Nothing more is wanted than an exact repeat of the data below.

[Raw data — start]

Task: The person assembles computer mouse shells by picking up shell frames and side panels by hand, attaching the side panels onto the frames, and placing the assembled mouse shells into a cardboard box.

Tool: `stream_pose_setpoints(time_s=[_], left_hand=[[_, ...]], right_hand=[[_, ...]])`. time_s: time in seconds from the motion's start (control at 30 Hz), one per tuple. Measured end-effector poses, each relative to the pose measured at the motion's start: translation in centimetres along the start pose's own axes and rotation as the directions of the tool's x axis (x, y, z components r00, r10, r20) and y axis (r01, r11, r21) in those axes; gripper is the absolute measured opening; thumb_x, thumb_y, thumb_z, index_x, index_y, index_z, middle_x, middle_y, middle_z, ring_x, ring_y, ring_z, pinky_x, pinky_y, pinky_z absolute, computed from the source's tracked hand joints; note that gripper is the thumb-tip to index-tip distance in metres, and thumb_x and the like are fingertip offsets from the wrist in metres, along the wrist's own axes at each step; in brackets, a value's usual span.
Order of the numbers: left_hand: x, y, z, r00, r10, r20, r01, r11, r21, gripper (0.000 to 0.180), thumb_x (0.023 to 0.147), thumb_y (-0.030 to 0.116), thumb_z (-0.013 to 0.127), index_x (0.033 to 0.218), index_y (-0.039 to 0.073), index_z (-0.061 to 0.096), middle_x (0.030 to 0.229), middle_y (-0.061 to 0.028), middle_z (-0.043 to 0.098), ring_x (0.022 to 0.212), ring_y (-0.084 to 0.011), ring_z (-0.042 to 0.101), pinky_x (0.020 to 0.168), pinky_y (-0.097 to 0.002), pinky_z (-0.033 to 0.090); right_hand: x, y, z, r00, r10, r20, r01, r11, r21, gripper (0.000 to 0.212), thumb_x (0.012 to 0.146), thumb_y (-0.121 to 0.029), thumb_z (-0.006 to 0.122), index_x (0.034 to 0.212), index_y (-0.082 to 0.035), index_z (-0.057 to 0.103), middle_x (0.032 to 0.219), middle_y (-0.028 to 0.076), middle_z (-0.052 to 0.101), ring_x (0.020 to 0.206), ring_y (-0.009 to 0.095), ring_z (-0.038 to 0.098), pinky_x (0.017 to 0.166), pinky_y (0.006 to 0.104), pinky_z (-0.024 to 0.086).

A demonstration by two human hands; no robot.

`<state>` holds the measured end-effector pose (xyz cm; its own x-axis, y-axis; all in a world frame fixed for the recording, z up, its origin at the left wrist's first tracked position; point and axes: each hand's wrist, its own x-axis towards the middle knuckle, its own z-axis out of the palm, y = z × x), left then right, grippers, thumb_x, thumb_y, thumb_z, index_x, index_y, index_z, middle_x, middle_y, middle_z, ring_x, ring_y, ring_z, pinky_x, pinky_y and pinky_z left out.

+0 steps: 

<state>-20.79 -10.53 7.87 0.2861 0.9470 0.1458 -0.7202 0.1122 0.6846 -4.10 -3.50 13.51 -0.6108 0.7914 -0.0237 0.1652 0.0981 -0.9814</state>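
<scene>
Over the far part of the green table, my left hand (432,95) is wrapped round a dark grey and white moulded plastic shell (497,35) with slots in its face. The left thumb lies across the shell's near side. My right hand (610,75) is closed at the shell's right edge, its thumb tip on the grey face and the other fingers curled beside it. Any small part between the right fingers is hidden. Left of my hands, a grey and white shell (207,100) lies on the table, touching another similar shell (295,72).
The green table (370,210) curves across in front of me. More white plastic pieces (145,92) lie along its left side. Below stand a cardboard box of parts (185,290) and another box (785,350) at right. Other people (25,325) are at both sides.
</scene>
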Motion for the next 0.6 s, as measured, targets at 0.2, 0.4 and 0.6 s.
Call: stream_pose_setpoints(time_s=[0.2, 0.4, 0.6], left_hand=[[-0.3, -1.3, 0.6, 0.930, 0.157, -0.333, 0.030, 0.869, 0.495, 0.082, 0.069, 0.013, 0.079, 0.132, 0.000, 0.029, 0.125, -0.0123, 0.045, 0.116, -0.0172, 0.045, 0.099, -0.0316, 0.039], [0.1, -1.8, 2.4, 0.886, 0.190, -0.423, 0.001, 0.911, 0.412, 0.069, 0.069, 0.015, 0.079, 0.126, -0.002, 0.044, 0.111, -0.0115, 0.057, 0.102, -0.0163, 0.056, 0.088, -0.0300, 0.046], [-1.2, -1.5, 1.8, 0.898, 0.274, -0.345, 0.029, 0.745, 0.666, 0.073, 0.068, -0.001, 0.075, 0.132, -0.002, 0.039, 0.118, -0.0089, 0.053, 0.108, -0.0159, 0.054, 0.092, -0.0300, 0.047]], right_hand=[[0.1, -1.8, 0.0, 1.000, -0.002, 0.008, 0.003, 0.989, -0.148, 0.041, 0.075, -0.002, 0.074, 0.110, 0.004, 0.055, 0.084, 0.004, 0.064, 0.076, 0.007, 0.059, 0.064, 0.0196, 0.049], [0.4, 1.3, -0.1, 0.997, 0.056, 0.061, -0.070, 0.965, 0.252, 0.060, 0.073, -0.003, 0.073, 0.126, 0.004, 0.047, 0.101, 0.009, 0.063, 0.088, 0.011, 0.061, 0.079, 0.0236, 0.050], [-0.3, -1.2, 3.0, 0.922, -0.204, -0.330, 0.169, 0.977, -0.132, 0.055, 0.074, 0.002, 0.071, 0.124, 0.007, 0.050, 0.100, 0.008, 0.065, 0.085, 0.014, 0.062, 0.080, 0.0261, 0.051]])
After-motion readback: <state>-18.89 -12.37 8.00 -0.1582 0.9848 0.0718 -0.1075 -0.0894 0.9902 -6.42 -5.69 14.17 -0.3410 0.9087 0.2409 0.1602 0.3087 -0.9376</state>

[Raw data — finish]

#### [Written solution]
Task: The person assembles computer mouse shells by picking up shell frames and side panels by hand, attaching the side panels onto the frames, and placing the assembled mouse shells into a cardboard box.

Tool: `stream_pose_setpoints(time_s=[_], left_hand=[[_, ...]], right_hand=[[_, ...]])`. time_s: time in seconds from the motion's start (control at 30 Hz), one per tuple. Measured end-effector poses, each relative to the pose measured at the motion's start: translation in centimetres along the start pose's own axes and rotation as the directions of the tool's x axis (x, y, z components r00, r10, r20) and y axis (r01, r11, r21) in those axes; gripper is the absolute measured opening; thumb_x, thumb_y, thumb_z, index_x, index_y, index_z, middle_x, middle_y, middle_z, ring_x, ring_y, ring_z, pinky_x, pinky_y, pinky_z absolute, computed from the source's tracked hand joints; note that gripper is the thumb-tip to index-tip distance in metres, and thumb_x and the like are fingertip offsets from the wrist in metres, along the wrist's own axes at each step; in brackets, a value's usual span.
Order of the numbers: left_hand: x, y, z, r00, r10, r20, r01, r11, r21, gripper (0.000 to 0.180), thumb_x (0.023 to 0.147), thumb_y (-0.030 to 0.116), thumb_z (-0.013 to 0.127), index_x (0.033 to 0.218), index_y (-0.039 to 0.073), index_z (-0.061 to 0.096), middle_x (0.030 to 0.229), middle_y (-0.061 to 0.028), middle_z (-0.043 to 0.098), ring_x (0.022 to 0.212), ring_y (-0.084 to 0.011), ring_z (-0.042 to 0.101), pinky_x (0.020 to 0.168), pinky_y (-0.097 to 0.002), pinky_z (-0.033 to 0.090); right_hand: x, y, z, r00, r10, r20, r01, r11, r21, gripper (0.000 to 0.212), thumb_x (0.012 to 0.146), thumb_y (-0.121 to 0.029), thumb_z (-0.006 to 0.122), index_x (0.034 to 0.212), index_y (-0.082 to 0.035), index_z (-0.057 to 0.103), middle_x (0.032 to 0.219), middle_y (-0.028 to 0.076), middle_z (-0.052 to 0.101), ring_x (0.020 to 0.206), ring_y (-0.009 to 0.095), ring_z (-0.038 to 0.098), pinky_x (0.017 to 0.166), pinky_y (0.006 to 0.104), pinky_z (-0.024 to 0.086).

A demonstration by two human hands; no robot.

`<state>` holds the measured end-effector pose (xyz cm; its own x-axis, y-axis; all in a world frame fixed for the recording, z up, its origin at the left wrist's first tracked position; point and axes: each hand's wrist, its own x-axis towards the middle knuckle, its own z-axis out of the palm, y = z × x), left then right, grippers, thumb_x, thumb_y, thumb_z, index_x, index_y, index_z, middle_x, middle_y, middle_z, ring_x, ring_y, ring_z, pinky_x, pinky_y and pinky_z left out.

+0 steps: 

<state>-20.79 -10.53 7.87 0.2861 0.9470 0.1458 -0.7202 0.1122 0.6846 -4.10 -3.50 13.51 -0.6108 0.7914 -0.0237 0.1652 0.0981 -0.9814</state>
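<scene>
Over the far part of the green table, my left hand (432,95) is wrapped round a dark grey and white moulded plastic shell (497,35) with slots in its face. The left thumb lies across the shell's near side. My right hand (610,75) is closed at the shell's right edge, its thumb tip on the grey face and the other fingers curled beside it. Any small part between the right fingers is hidden. Left of my hands, a grey and white shell (207,100) lies on the table, touching another similar shell (295,72).
The green table (370,210) curves across in front of me. More white plastic pieces (145,92) lie along its left side. Below stand a cardboard box of parts (185,290) and another box (785,350) at right. Other people (25,325) are at both sides.
</scene>
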Motion for the next 0.6 s, as measured, targets at 0.2, 0.4 and 0.6 s.
Call: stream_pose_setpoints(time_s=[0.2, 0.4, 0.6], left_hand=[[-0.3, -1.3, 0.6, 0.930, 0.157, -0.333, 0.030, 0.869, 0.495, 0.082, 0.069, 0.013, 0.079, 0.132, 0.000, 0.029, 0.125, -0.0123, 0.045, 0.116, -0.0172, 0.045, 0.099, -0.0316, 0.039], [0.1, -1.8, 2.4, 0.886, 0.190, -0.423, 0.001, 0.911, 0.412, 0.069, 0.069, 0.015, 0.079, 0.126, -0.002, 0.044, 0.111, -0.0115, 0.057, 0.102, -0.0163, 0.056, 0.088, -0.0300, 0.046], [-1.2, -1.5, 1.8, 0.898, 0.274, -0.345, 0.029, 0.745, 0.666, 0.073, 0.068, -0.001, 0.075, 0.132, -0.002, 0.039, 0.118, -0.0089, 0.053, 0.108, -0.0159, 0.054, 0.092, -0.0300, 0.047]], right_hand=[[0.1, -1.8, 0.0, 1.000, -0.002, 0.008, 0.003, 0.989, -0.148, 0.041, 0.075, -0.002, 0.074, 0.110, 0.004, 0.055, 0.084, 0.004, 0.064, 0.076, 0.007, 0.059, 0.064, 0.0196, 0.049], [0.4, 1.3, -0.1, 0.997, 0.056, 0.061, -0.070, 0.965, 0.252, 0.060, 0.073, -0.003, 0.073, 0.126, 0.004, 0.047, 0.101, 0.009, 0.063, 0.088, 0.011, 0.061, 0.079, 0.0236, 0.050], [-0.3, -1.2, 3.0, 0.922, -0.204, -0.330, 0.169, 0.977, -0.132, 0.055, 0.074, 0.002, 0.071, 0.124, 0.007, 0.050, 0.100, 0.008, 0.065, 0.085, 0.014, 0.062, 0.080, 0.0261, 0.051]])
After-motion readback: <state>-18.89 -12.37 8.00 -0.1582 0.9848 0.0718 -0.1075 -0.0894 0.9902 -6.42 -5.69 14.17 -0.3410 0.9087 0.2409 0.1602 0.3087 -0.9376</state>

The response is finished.